Athos - le 11/07/2009 à 10h08
Je ne connais pas le pourquoi du comment. Je sais simplement que c'était quelque chose qui nous était imposé par le commandement. Et il ne nous serait pas venu à l'idée de contester cet ordre de quelque manière que ce soit. Bien que plongée en plein dans le grand bain diplomatique, la MMFL était formée de militaires, donc de gens censés mettre le petit doigt sur la couture du pantalon au moindre haussement de sourcil des diplomates. Cela est si vrai que lorsque l'adjudant-chef Mariotti fut assassiné dans le cadre d'une opération conjointe de la NVA et de la Stasi avec l'assentiment au moins tacite du KGB, les diplomates ordonnèrent de rester discret sur l'affaire et les militaires se contentèrent d'acquiescer, à la grande fureur de Londres et de Washington. Arma cedant togae, dit-on en latin. Traduction : les armes s'effacent devant la toge, soit, traduit en langage style Audiard, quand les diplomates l'ouvrent, les uniformes la ferment.
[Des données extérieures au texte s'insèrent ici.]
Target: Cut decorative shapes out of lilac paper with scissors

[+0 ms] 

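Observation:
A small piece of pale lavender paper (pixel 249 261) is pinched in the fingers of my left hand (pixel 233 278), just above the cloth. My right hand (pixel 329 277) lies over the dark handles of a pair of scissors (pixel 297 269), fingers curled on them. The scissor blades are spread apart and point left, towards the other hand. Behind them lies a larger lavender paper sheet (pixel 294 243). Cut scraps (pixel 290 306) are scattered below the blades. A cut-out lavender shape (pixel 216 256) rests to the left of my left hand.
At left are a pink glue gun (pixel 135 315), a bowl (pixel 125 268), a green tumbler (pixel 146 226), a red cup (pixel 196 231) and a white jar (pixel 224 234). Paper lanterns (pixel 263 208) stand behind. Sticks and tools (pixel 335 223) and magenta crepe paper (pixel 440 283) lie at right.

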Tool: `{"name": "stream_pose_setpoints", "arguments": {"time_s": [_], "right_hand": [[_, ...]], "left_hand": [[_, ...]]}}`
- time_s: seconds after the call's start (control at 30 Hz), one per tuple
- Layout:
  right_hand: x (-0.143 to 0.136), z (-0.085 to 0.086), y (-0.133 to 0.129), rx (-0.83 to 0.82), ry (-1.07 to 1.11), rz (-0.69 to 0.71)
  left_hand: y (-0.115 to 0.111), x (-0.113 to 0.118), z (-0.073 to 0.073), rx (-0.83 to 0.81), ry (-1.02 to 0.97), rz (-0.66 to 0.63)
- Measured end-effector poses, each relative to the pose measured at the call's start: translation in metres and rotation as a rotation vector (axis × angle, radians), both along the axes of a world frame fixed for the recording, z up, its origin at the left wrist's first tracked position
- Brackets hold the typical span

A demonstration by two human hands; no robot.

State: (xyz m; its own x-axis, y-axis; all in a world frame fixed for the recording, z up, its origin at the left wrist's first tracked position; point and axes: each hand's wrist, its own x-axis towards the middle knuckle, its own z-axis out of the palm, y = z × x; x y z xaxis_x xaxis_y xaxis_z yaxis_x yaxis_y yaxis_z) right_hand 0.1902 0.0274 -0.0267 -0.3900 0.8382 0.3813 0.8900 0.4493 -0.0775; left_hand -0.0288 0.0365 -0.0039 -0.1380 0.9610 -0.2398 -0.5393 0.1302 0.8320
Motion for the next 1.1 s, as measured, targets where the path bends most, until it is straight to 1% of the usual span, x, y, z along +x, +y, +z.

Jean-Jacques Cécile - le 11/07/2009 à 10h25
En sept ans au 13 (1978-1985), je n'ai entendu parler que de deux occasions au cous desquelles des dragons ont opéré en civil :
1) Dès le temps de paix, divers scénarios d'engagement étaient étudiés. Ces scénarios induisaient la reconnaissance, par exemple en République fédérale d'Allemagne, d'emplacements où des caches auraient pu être creusées. Ces reconnaissances étaient discrètement effectuées par des officiers ou sous-officiers en civil à bord de voitures civiles de location ;
2) En une occasion, un exercice Eugénie a testé la possibilité de faire récupérer des équipes par des réseaux d'évasion implantés en territoire ennemi. Pour l'occasion, les équipiers ont revêtu des vêtements civils.
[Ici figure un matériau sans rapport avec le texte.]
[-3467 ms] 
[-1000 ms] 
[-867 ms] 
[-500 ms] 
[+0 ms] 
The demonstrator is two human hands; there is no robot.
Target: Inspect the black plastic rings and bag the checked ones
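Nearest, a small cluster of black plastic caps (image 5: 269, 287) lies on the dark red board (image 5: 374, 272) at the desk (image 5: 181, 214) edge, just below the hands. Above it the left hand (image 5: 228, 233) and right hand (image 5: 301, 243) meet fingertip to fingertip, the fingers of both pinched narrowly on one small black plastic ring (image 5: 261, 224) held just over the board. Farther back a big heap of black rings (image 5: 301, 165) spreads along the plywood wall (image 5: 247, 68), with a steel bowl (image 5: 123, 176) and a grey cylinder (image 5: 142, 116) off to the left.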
Diverses rumeurs veulent que des équipiers aient opéré en civil en ex-Yougoslavie mais elles ne sont pas confirmées. Si elles devaient l'être, sans doute s'apercevrait-on qu'il s'agissait d'initiatives personnelles non couvertes ni approuvées par le commandement. C'est l'application du principe "pas vu pas pris" aux risques et périls de celui qui choisit en connaissance de cause de franchir la ligne rouge.
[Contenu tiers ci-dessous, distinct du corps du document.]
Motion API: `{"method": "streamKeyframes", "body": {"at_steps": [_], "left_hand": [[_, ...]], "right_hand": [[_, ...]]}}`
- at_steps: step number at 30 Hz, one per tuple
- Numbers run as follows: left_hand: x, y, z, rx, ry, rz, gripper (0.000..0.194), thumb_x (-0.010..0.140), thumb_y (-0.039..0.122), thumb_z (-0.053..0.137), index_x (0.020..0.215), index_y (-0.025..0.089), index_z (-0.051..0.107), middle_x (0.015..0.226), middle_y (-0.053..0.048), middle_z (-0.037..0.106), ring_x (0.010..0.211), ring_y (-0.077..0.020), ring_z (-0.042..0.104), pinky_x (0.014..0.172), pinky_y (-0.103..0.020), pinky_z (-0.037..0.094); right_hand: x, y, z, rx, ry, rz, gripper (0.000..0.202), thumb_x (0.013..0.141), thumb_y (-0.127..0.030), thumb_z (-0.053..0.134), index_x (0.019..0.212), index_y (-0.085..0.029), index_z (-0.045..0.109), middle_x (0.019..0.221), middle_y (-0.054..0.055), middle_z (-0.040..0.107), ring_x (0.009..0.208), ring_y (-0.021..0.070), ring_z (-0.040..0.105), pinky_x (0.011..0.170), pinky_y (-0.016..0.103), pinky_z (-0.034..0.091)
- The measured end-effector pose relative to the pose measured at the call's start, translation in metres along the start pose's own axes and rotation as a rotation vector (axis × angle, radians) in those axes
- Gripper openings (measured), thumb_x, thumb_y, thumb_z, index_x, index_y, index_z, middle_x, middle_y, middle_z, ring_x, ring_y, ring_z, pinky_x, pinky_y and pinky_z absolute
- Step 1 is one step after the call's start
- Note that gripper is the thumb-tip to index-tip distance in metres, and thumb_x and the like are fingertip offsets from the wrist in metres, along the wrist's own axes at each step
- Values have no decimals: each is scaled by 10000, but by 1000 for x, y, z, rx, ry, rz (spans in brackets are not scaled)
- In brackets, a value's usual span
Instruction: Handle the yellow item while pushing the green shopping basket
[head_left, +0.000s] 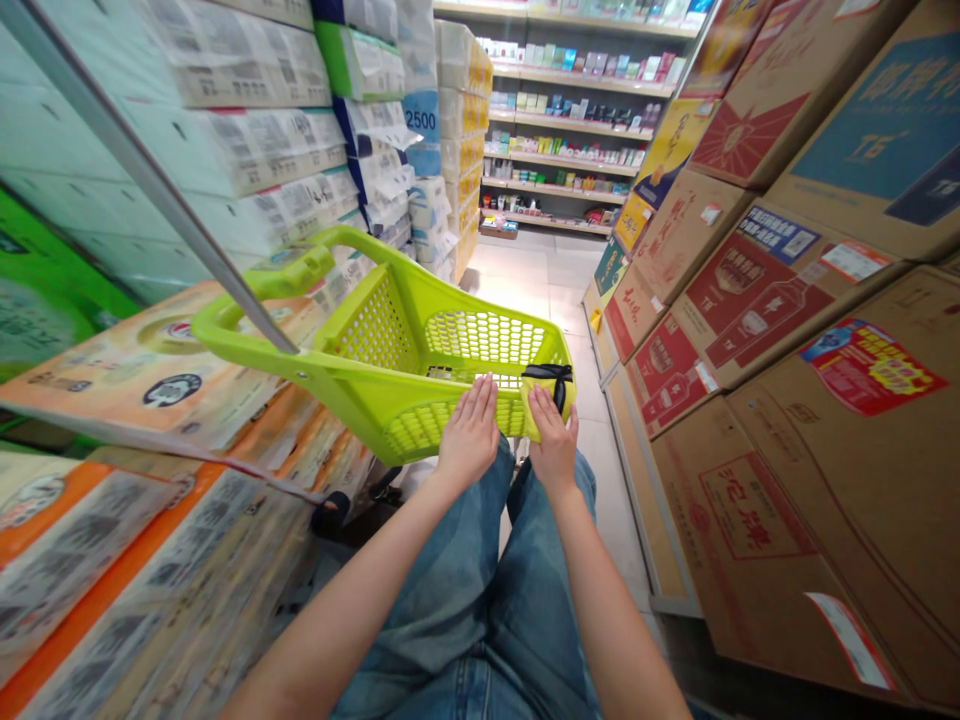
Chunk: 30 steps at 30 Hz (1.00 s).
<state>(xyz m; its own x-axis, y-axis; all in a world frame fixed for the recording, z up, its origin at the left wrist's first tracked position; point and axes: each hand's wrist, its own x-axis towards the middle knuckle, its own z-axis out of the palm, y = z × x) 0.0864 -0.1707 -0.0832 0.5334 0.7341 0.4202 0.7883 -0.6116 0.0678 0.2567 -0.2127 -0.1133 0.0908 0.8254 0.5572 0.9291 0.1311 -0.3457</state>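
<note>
A lime-green plastic shopping basket (360, 330) on wheels stands in the aisle in front of my knees. My left hand (469, 432) lies flat, fingers together, on its near rim. My right hand (553, 440) rests on a small yellow folded pouch (551, 395) with a black strap, which sits on the basket's right near corner. The basket's handle (281, 285) curves up to the left, and a grey pull rod (150, 175) runs from it toward the upper left.
Stacked tissue packs (247, 150) line the left side, brown cartons (787, 330) the right. The tiled aisle (536, 275) runs ahead to shelves of small goods (577, 110). My legs in blue jeans (480, 600) fill the lower middle.
</note>
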Motion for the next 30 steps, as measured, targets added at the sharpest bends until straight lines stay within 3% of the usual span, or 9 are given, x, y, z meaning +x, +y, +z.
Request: {"method": "streamKeyframes", "body": {"at_steps": [5,9,13,16,20,26,28,30], "left_hand": [[0,1,-2,2,-8,2,657,961,197,333,1570,57,133,1656,-96,153,1540,-194,68,1251,-385,170],[0,1,-2,-3,-8,0,669,955,196,344,1572,60,124,1655,-102,161,1540,-196,73,1250,-390,178],[0,-1,0,-12,-4,9,659,948,186,347,1565,55,156,1655,-105,159,1540,-203,74,1251,-397,176],[0,-2,2,-21,-4,10,661,942,186,357,1563,59,171,1651,-108,179,1539,-205,87,1250,-398,183],[-1,-1,1,-19,18,2,665,948,186,349,1571,74,145,1651,-99,183,1539,-196,90,1250,-399,184],[0,0,-2,-3,6,12,686,952,181,351,1578,70,93,1652,-104,173,1538,-200,103,1245,-394,201],[0,-1,-1,-2,10,16,697,950,182,355,1580,74,77,1651,-107,172,1538,-203,101,1243,-397,203],[0,-1,0,-6,16,17,699,948,181,357,1580,75,79,1650,-111,178,1537,-207,107,1242,-402,206]], "right_hand": [[-7,28,-6,21,37,223,869,675,-15,368,1496,-295,394,1545,39,447,1445,177,385,1219,546,105],[4,0,4,74,80,367,846,665,-31,366,1488,-220,420,1545,79,443,1461,208,357,1220,565,108],[19,-47,15,101,-14,224,819,685,-30,382,1480,-221,431,1550,58,437,1467,180,345,1242,506,78],[22,-60,14,106,-81,103,801,709,-30,401,1479,-251,430,1547,36,443,1461,155,352,1248,476,35],[14,-36,1,80,-93,60,832,697,-6,386,1480,-284,421,1547,15,444,1452,130,365,1244,472,-2],[-1,24,-14,110,-7,288,855,662,-24,371,1466,-309,439,1545,20,447,1450,165,376,1222,556,75],[0,27,-13,119,23,359,844,662,-37,371,1460,-302,449,1535,29,460,1444,181,388,1214,578,100],[5,16,-9,103,42,393,826,663,-45,378,1456,-259,461,1529,56,467,1444,196,388,1214,576,113]]}}
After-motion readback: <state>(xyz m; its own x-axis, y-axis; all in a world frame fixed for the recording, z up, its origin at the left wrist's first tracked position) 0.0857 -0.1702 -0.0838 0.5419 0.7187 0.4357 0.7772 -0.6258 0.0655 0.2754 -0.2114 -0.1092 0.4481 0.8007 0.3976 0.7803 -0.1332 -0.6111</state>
Le mode "overt" me semble être incompatible avec le fait pour des militaires d'opérer en civil. En effet, selon le Dictionary of military terms, une "overt operation" se définit comme telle (traduction personnelle) : "une opération conduite au vu et au su de tout un chacun, sans aucune dissimulation". J'ajoute un commentaire personnel : il s'agit la plupart du temps de faire connaître l'implication étatique par des moyens médiatiques pour des raisons de guerre de l'information. Dans ce cas, on est dans le symbolique et faire parader des soldats en uniforme devant une caméra est autrement plus significatif que de montrer des gens en vêtements civils en affirmant que ce sont des militaires. Car les militaires en civil ont toujours une connotation barbouzarde qu'il importe d'éviter lorsque l'on souhaite donner de la publicité à son action.